Pakistan's GDP had touched the $140 billion figure in 2006-07 from $90 billion. The Karachi Stock Exchange (KSE), which withstood the fierce winds of judicial crisis, threats of suicide bombings and even the May12 massive killings in the heart of the country's financial capital, had to dip by four per cent on Tuesday following rumours of imposition of martial law/emergency.

This has given further authenticity to a belief almost commonly being held by the managers of international financial institutions that what matter a lot for the Pakistani equity markets are not simply the law and order situation or any violation of human rights or constitution, but continuity of economic reforms and political commitment to ensure their implementation or simply a strong government with a central authority. The ADB, which is providing $400million for the Second Generation Capital Market Reforms, also projects increase in the volume of outstanding capital bonds from 0.5 per cent of GDP in 2005 to 3 per cent in 2009 while taking into account the new political set up and its economic policies.

And, during the same period, the bank expects increase in the number of companies listed on the equity market to 700 from 526, issuance of equity capital from 12 issues to 50 and corporate bonds from ten to 50.

For a more efficient and balanced financial sector, the ABD expects increase in the longest available bond maturity from seven years to twelve years, a sign of lenders trust in the government's policies.

Reforms

Under the reform process, for which the government has made its commitment with the ADB before making an official request for funds, the Karachi, Lahore and Islamabad stock exchanges would also disclose plans for self regulation within the next ten months.
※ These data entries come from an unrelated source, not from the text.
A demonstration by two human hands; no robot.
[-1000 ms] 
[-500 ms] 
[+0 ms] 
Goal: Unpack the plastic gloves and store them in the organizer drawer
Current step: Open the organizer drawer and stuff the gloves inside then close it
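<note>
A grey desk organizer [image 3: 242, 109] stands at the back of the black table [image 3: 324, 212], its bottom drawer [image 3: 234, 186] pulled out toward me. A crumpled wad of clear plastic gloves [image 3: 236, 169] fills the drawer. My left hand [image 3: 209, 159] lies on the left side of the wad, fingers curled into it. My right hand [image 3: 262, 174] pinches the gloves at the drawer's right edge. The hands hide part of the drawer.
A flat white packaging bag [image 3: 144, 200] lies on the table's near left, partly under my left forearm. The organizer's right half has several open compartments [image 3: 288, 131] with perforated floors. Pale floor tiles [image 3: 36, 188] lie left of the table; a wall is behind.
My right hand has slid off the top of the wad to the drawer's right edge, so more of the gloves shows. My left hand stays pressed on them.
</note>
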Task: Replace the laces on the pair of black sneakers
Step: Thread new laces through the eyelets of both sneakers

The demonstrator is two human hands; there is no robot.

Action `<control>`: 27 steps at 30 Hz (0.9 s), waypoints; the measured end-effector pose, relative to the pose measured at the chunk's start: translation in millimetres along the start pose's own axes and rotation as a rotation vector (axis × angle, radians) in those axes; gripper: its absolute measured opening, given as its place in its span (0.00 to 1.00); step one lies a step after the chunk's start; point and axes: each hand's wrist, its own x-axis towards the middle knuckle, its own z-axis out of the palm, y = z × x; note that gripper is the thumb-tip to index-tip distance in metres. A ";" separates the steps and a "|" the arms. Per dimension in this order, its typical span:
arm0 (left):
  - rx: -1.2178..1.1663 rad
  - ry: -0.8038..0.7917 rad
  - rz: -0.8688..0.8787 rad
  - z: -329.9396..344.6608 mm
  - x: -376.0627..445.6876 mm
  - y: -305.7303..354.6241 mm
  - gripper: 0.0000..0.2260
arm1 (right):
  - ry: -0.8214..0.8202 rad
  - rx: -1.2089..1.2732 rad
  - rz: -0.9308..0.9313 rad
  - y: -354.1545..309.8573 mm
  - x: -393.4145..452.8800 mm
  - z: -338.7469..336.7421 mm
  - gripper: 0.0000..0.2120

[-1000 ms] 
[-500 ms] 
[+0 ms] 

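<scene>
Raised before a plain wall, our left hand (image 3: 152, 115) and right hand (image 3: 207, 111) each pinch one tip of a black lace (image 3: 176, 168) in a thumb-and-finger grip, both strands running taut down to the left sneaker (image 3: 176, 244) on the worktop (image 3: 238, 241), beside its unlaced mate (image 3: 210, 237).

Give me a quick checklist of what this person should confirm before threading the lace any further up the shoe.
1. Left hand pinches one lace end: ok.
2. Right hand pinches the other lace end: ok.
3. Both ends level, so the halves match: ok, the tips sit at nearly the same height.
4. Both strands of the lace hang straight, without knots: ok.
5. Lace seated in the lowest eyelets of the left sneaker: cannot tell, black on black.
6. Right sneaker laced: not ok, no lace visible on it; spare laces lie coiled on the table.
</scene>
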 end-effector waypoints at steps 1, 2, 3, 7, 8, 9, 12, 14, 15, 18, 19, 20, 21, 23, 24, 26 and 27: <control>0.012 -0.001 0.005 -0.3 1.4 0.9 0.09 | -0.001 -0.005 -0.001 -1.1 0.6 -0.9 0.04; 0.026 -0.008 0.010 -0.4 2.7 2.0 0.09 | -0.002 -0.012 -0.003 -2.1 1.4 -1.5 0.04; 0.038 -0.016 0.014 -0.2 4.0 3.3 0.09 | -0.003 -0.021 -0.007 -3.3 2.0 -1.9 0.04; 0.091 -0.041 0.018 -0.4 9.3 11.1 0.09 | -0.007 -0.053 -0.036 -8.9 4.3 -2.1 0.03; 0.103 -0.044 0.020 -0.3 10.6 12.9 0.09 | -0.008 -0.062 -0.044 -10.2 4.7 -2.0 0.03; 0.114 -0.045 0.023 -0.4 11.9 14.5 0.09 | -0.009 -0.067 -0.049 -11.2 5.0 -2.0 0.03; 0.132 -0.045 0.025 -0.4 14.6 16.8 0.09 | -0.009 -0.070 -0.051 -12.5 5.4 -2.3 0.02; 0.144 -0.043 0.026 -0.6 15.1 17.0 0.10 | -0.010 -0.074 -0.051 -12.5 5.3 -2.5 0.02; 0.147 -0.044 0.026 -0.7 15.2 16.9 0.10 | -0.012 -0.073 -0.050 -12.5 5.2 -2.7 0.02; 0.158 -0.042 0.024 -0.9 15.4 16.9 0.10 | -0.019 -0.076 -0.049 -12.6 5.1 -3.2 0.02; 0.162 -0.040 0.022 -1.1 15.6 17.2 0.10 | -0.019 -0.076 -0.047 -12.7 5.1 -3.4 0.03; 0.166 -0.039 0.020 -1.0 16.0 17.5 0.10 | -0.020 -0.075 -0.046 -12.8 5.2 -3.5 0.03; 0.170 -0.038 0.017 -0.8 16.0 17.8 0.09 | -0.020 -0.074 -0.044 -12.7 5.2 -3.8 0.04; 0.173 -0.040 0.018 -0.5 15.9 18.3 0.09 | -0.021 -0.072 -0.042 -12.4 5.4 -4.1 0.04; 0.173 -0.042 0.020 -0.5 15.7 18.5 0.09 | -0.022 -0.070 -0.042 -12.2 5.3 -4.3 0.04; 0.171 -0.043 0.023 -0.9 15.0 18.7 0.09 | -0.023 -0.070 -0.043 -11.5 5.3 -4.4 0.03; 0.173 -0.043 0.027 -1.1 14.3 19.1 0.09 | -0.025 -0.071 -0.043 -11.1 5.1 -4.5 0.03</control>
This may provide a safeguard to small investors.

The bank is of the view that liquidity in the KSE could be attained by a few possible measures including more listing on companies on the stock market and introduction of new products by the SECP like the Voluntary Pension Scheme (VPS) and Real Estate Investment Trusts (REITs).

Through an improved financial sector intermediation, the ADB forecasts an increase in money supply to 65 per cent of GDP by 2012 from 44 per cent of GDP as recorded in 2005.

Savings rate

In this period, the country's savings rate is expected to increase to 19 per cent of GDP from the present 16 per cent. Similarly, savings mobilised by non-banking financial institutions (NBFIs) is expected to go up to 4 per cent of GDP in the next six years from the level of 0.5 per cent. Such progress would be recorded in the government's economic statistics and country reports of the International Monitory Fund (IMF), the ADB has stated.

The reform process's hallmark is the restructuring of the SECP and its conversion into the Financial Services Commission of Pakistan (FSCP). The ADB also sees development of domestic and institutional investment with a hefty increase in assets managed by private mutual funds from Rs17 billion level in financial year 2005 to Rs55 billion in the next fiscal year. An increase is also expected in the paid-up capital of the non-banking financial companies (NBFCs). Funds accumulated under the voluntary private pension schemes are also expected to hover around one percent of the GDP by 2009.